# [Required action]
The required answer is an exact copy of the lines from the one containing "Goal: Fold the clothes" to the end of the listing, both included, without any pictures.

# [Data]
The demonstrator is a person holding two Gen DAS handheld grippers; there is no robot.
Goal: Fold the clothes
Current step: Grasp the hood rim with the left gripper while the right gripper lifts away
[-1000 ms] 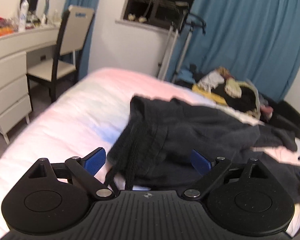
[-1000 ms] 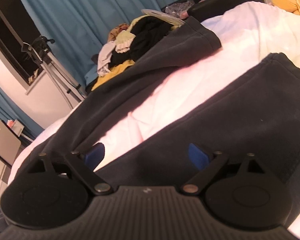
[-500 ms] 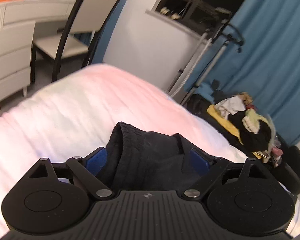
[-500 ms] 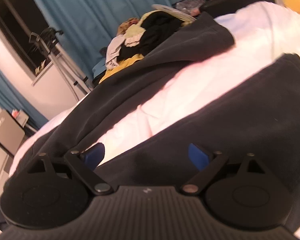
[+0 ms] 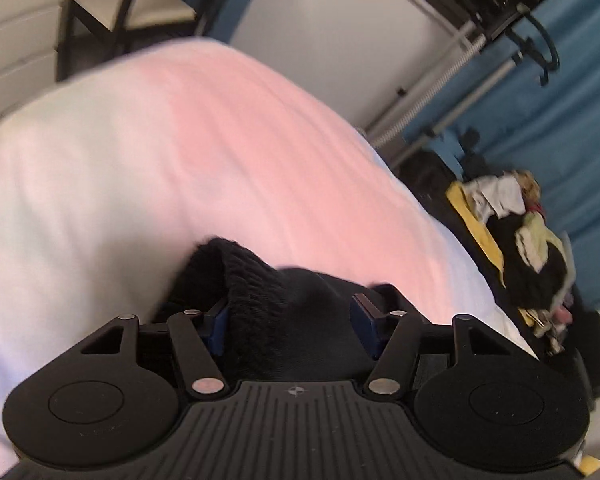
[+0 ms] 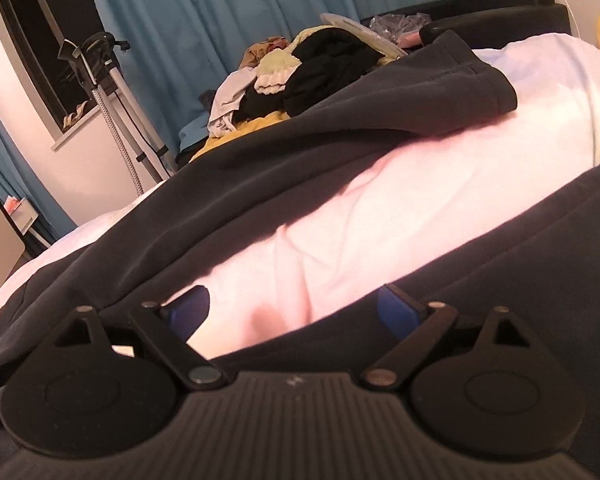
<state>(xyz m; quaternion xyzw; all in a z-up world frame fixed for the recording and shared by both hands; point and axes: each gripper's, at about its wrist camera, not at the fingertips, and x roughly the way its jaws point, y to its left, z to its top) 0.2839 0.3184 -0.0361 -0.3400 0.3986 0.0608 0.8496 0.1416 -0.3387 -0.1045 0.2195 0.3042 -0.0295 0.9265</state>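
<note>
A: In the left wrist view, the left gripper (image 5: 290, 320) is closing its jaws, and the ribbed waistband (image 5: 256, 292) of the dark trousers (image 5: 300, 328) sits bunched between the blue pads (image 5: 216, 326). Whether the pads already press the cloth cannot be told from here.

B: And the right gripper (image 6: 296, 310)?

A: Its jaws stand wide apart and hold nothing. They hover low over the white duvet (image 6: 340, 220), in the gap between the two trouser legs (image 6: 340, 128), one pad near each leg.

B: So how far along is the folding?

A: Barely begun, by the look of it. The trousers lie spread on the bed, legs splayed apart, with no fold visible. The legs likely have to be brought together and the length doubled over.

B: Anything else waiting?

A: A heap of mixed clothes (image 6: 300, 76) lies beyond the bed against the blue curtain (image 6: 220, 8), all unfolded.
</note>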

# [Response box]
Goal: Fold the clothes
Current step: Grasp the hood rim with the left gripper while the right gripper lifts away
[-1000 ms] 
[-1000 ms] 
[-500 ms] 
[-500 ms] 
[+0 ms] 
[+0 ms] 
<state>(xyz m; quaternion xyzw; all in a z-up world frame fixed for the recording and shared by both hands; point and axes: each gripper's, at about its wrist camera, not at the fingertips, and x roughly the way its jaws point, y to its left, z to its top) 0.2839 0.3184 -0.0361 -0.3400 0.3986 0.0608 0.8496 0.1416 -0.3387 -0.1045 0.2195 0.3042 -0.0295 0.9265</state>
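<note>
A: In the left wrist view, the left gripper (image 5: 290, 320) is closing its jaws, and the ribbed waistband (image 5: 256, 292) of the dark trousers (image 5: 300, 328) sits bunched between the blue pads (image 5: 216, 326). Whether the pads already press the cloth cannot be told from here.

B: And the right gripper (image 6: 296, 310)?

A: Its jaws stand wide apart and hold nothing. They hover low over the white duvet (image 6: 340, 220), in the gap between the two trouser legs (image 6: 340, 128), one pad near each leg.

B: So how far along is the folding?

A: Barely begun, by the look of it. The trousers lie spread on the bed, legs splayed apart, with no fold visible. The legs likely have to be brought together and the length doubled over.

B: Anything else waiting?

A: A heap of mixed clothes (image 6: 300, 76) lies beyond the bed against the blue curtain (image 6: 220, 8), all unfolded.
</note>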

This output is complete.